Tuttavia, a partire dal IX secolo, alcune élite ebraiche si rifecero sempre più all'eredità
filosofica greca ed ellenistica mediata fondamentalmente dagli arabi. Questo sviluppo
raggiunse il culmine verso la fine del XII secolo, nel sistema teologico di R. Moses ben
Maimon, detto Maimonide, che adottò il neoaristotelismo arabo, nei suoi aspetti teologici,
cosmologici e psicologici, come proprio principale ambito speculativo.
Ciò segna la trasformazione delle precedenti forme di ebraismo in sistemi a metà tra i primi
modi di osservanza dei precetti e i nuovi approcci intellettualistici. Questa ritrutturazione
dell'ebraismo è uno sviluppo assai importante, le cui profonde implicazioni furono percepite
dalle élite conservatrici, che avviarono una vivace polemica contro Maimonide.

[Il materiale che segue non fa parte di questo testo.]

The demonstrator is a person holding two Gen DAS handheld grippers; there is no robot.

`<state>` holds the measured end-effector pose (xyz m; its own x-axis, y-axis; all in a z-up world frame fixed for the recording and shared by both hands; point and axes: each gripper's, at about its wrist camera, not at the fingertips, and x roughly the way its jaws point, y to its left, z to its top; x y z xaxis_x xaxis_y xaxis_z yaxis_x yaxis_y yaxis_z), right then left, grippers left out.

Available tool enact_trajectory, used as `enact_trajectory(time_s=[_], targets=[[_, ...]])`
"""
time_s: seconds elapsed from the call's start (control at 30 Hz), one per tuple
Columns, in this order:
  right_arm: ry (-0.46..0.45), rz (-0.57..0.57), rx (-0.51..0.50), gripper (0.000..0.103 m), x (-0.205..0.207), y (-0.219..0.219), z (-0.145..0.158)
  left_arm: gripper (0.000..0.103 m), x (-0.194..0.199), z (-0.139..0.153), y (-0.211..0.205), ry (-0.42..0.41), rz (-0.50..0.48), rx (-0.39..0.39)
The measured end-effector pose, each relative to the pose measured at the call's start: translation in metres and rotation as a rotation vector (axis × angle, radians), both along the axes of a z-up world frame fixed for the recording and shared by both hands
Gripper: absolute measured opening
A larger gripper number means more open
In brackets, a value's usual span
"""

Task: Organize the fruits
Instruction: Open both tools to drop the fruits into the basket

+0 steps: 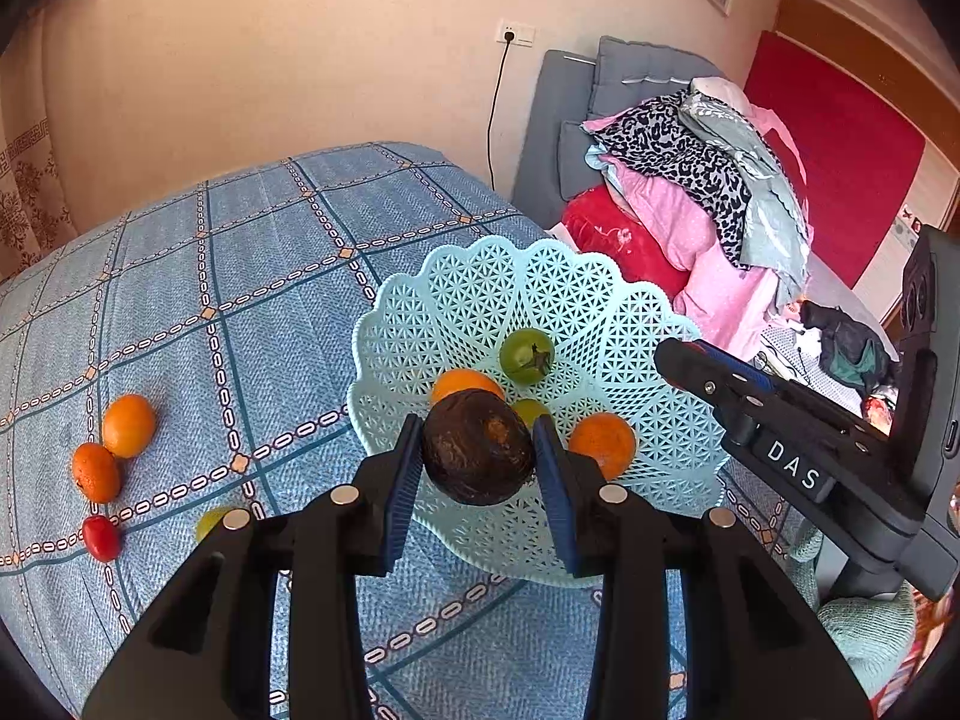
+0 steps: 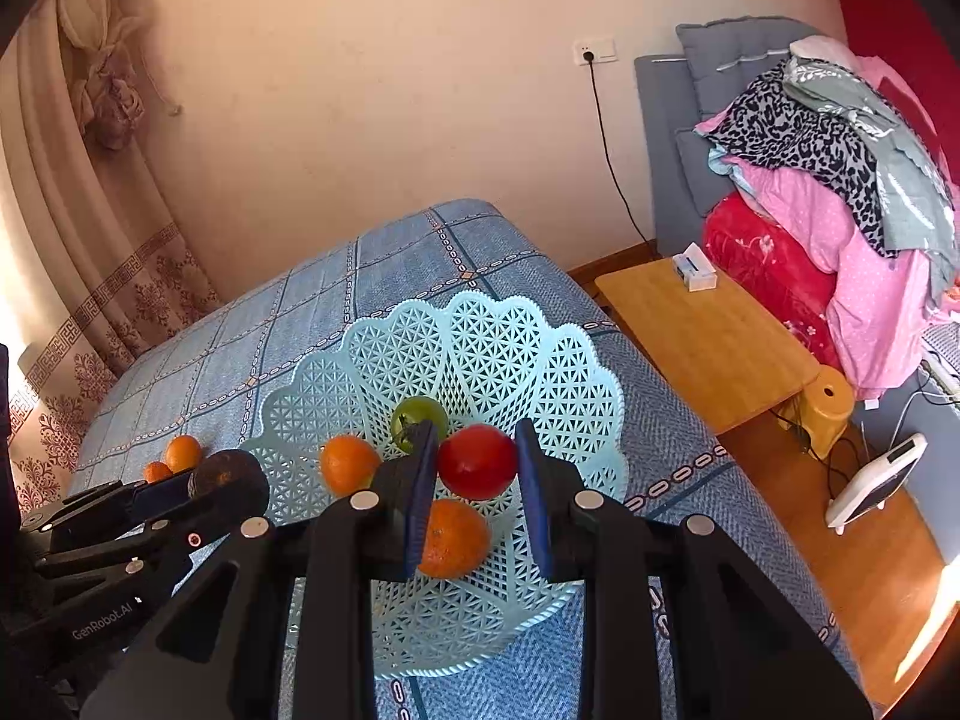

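Presently both grippers hover over the pale blue lattice basket, each carrying one fruit, so the step in hand is judged to be delivery and release. The left gripper has its jaws clamped on a dark brown, rough-skinned fruit, held between the blue pads above the basket's near wall. Ahead of and below that gripper, inside the basket, lie a green fruit, an orange just behind the held fruit, a second orange to the right of the right-hand pad, and a yellowish-green fruit mostly hidden.

The right gripper is closed on a red fruit, which hangs over the basket's hollow; directly beneath it sits an orange, with another orange to the left of its left-hand pad and the green fruit just beyond. The two tools stand near each other, the right gripper's body crossing the left wrist view at the right.

Well off to the left of the left gripper, on the blue checked cloth, four fruits are not yet gathered: two small oranges touching each other, a small red fruit, and a yellow-green one partly hidden by the gripper's frame.

The next move probably calls for lowering each fruit close to the basket floor, picking a gap between the fruits already lying there, and parting the jaws gently so nothing rolls out over the scalloped rim. Afterwards, the loose fruits to the left await collection.
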<state>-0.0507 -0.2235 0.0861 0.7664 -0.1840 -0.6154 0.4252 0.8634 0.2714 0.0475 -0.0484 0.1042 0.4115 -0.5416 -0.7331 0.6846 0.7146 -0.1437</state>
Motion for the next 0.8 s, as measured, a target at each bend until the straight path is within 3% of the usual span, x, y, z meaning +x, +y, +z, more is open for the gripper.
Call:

Tali controversie
sono, senza dubbio, i più affascinanti dibattiti della storia intellettuale ebraica
mondiale e moderna. Esse si svolsero con varia intensità, a partire dalla fine del XII secolo e,
in un certo senso, sono ancora in corso. L'essenza delle argomentazioni degli avversari
è la spiritualizzazione di Dio, della religione e dell'uomo, con particolare enfasi sul
predominio delle attività intellettuali. Maimonide, figura legalistica che redasse
un codice halachico, non mise mai in discussione l'importanza dei riti religiosi, ma spostò
il centro di gravità dalle attività corporee, religiosamente importanti, all'operazione
mentale perfetta, quale coronamento della religione. A questo punto, i credenti e gli eretici
sono definiti non dal loro comportamento esterno ma dal loro pensiero più intimo, nascosto.

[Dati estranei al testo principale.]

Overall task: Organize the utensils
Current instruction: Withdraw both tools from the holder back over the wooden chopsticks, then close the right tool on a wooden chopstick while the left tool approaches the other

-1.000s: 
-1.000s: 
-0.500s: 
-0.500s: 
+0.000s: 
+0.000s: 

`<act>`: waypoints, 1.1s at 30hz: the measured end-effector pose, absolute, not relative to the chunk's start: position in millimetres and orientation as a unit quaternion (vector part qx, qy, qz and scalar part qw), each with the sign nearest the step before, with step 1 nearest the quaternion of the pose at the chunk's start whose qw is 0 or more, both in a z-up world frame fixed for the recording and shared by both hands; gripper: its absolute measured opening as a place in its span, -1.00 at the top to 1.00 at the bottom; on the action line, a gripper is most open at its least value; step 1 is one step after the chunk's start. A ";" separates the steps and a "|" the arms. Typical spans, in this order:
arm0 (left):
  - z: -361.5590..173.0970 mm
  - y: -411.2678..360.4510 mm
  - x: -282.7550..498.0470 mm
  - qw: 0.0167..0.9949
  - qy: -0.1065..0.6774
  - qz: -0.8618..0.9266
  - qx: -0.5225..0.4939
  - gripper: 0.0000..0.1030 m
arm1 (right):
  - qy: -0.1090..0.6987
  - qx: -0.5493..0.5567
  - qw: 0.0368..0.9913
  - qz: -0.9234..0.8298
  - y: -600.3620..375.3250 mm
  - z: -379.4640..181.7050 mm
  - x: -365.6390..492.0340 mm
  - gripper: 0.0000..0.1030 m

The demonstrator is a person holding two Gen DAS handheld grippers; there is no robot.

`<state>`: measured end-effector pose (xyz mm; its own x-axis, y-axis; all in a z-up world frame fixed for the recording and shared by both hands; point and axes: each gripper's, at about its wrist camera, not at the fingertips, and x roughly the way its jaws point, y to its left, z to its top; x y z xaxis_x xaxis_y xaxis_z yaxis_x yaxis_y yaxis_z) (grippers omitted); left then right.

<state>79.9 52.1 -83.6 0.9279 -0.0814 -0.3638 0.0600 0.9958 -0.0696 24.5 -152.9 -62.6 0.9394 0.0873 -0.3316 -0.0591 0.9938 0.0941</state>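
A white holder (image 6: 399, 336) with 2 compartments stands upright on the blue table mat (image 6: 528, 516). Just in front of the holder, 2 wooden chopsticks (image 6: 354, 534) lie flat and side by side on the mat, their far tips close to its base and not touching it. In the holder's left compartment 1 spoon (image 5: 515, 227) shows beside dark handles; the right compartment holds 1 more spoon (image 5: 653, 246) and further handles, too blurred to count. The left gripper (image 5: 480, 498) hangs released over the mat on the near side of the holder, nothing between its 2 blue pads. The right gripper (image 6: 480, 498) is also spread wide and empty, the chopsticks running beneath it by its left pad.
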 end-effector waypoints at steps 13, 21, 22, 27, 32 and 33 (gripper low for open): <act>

Implicitamente, e raramente in modo più esplicito, i riti religiosi furono considerati strumentali
ai fini della creazione della situazione ideale per un corretto sviluppo del pensiero.

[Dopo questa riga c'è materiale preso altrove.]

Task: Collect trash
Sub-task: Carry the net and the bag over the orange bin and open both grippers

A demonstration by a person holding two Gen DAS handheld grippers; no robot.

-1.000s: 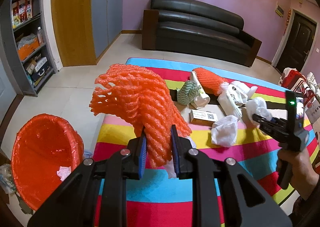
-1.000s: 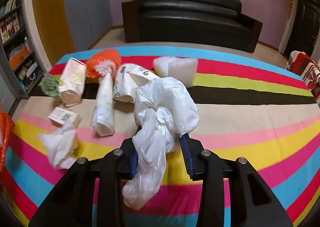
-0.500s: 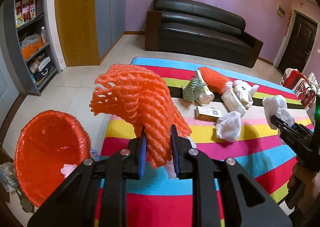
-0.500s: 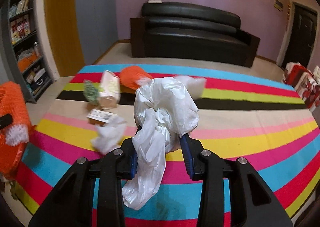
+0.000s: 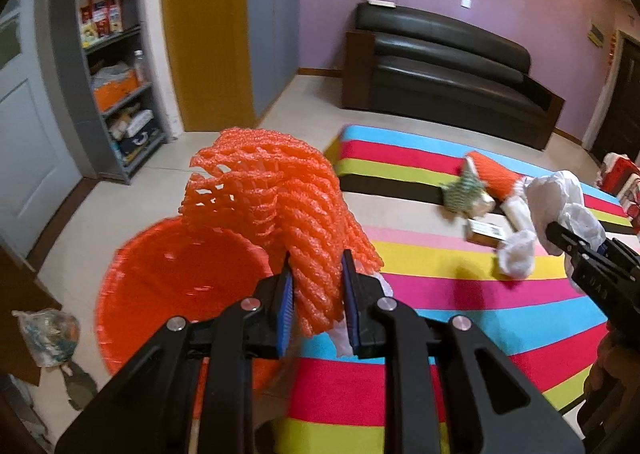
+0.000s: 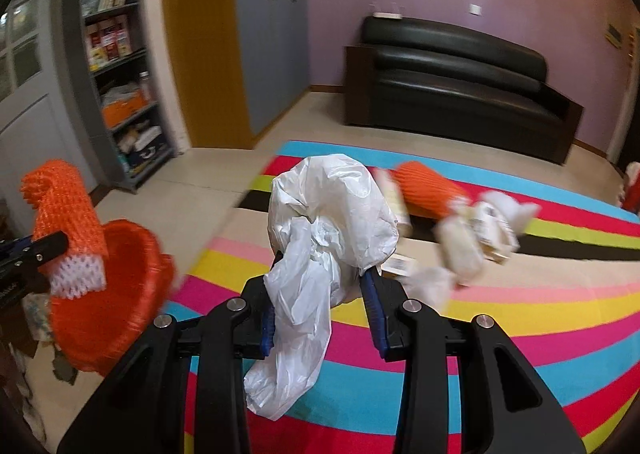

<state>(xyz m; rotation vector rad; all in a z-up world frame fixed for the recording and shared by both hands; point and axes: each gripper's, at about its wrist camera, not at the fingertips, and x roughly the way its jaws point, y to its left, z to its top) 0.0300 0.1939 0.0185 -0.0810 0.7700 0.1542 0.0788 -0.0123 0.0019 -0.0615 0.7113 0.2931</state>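
Orange foam netting (image 5: 276,206) is pinched in the left gripper (image 5: 316,294) above the orange bin (image 5: 168,286) beside the striped table (image 5: 460,294), apparently for dropping, while the right gripper (image 6: 320,294) clamps a white plastic bag (image 6: 332,222) nearby, likely next.

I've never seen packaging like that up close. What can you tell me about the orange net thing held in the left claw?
The orange foam net is a soft, stretchy mesh sleeve of puffy foam strands with open diamond gaps. The left claw pinches its lower part between blue pads, so the upper part fans out and droops. The right camera shows a white mesh section at its bottom end. It hangs above the orange basket beside the striped table, not touching either.
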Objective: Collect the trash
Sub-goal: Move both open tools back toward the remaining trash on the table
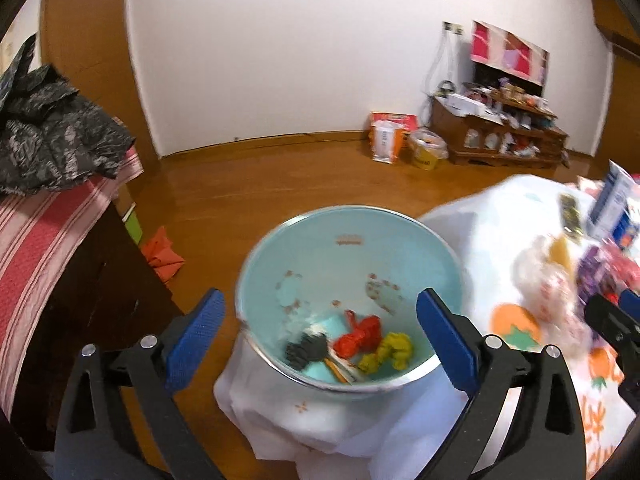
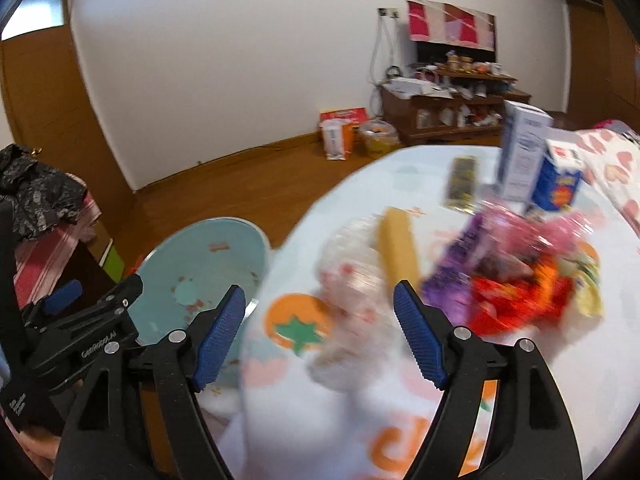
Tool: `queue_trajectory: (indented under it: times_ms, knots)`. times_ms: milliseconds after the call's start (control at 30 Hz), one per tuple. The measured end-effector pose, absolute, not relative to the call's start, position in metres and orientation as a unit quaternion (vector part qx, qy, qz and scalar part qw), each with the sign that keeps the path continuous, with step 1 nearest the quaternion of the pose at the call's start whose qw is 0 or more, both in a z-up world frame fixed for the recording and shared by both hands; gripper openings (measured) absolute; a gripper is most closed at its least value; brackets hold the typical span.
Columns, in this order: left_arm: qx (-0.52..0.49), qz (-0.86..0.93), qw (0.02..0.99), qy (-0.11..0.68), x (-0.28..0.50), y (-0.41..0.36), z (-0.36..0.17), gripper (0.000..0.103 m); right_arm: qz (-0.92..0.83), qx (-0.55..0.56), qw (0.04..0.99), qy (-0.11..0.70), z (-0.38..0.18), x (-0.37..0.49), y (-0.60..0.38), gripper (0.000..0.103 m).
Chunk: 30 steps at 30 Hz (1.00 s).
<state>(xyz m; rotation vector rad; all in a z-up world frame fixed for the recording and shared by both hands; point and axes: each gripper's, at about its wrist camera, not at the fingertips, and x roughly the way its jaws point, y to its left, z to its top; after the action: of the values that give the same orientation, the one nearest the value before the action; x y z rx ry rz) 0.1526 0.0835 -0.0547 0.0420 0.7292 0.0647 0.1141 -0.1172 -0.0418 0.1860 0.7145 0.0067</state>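
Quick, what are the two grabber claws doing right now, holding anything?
Left gripper: open, holding nothing, over the bin.
Right gripper: open, holding nothing, over the table.

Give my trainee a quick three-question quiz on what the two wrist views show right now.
1. True or false: the light blue bin already has crumpled trash in it.
2. Which is open: the left gripper, the right gripper, or both?
3. Multiple choice: the yellow stick-shaped item lies A) in the bin, B) on the tablecloth, C) on the floor.

Key: 1 true: red, yellow and dark wads lie at the bottom. 2 both, nothing between the pads. 3 B.
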Motion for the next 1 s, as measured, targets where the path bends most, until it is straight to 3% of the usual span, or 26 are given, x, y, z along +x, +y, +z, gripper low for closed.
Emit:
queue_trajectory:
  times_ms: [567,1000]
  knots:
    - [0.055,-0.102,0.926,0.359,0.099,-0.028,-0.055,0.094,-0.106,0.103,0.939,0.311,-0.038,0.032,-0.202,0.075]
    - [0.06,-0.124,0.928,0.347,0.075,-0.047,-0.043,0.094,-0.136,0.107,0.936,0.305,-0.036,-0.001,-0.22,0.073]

L'halakhah divenne una sorta di propedeutica per l'attività filosofica noetica intesa come
obbligo religioso. Così, per esempio, il divieto di avere rapporti incestuosi, una
delle proibizioni più severe dell'ebraismo, è stato interpretato da Maimonide come volto
a ridurre il pericolo di rapporti sessuali con donne che si trovano nelle immediate vicinanze,
cosicché il pensiero di una persona sia libero di contemplare Dio nel Suo manifestarsi nella
natura. Questo spostamento del locus della forma più importante di attività religiosa
dal corpo alla mente, rappresenta la più importante rivoluzione dell'ebraismo e può essere definita una
riforma mentale. L'espressione letteraria più importante di questa riforma è costituita dai
Tredici Principi di Fede di Maimonide, il primo credo dell'ebraismo, basati sul presupposto
che sia possibile riassumere il giudaismo in alcune definizioni che possono essere capite
non soltanto dai filosofi ma anche dal vulgus. La comparsa dell'interpretazione intellettuale
nell'ebraismo suscitò, come si è detto in precedenza, vivaci reazioni. Alcune di queste furono
piuttosto conservatrici e non creative, il che significa che non cercarono di offrire un'alternativa
alla visione innovativa dell'ebraismo di Maimonide. Altri oppositori furono, tuttavia,
più creativi e tentarono di proporre un'alternativa che prendesse in considerazione anche alcuni
aspetti delle posizioni assunte dal filosofo. Di particolare rilevanza furono alcune tesi dei
primi Cabalisti. Infatti il primo critico serio del codice di Maimonide è anche il primo
Cabalista storico conosciuto, R. Abraham ben David, o il Rabad di Posquieres. Come ho suggrito
in varie occasioni, la comparsa delle principali scuole di Cabala, soprattutto quella
teosofica-teurgica, può anche essere letta come una reazione alla riforma mentalista.
Spicca tra le critiche rivolte a Maimonide e in particolare ai suoi seguaci quella che
riguarda il fatto di preferire la preghiera mentale a quella vocale, un imperativo dell'Ebraismo
rabbinico. Ciò risulta esplicito da un breve trattato scritto da R. Jacob ben Sheshet, Cabalista
di Gerona attivo verso la fine della prima metà del XIII secolo. Questa reazione deve essere
intesa come volta a proporre un'alternativa in cui non l'intelletto, ma il pensiero
unito all'azione rappresenta l'Ebraismo autentico».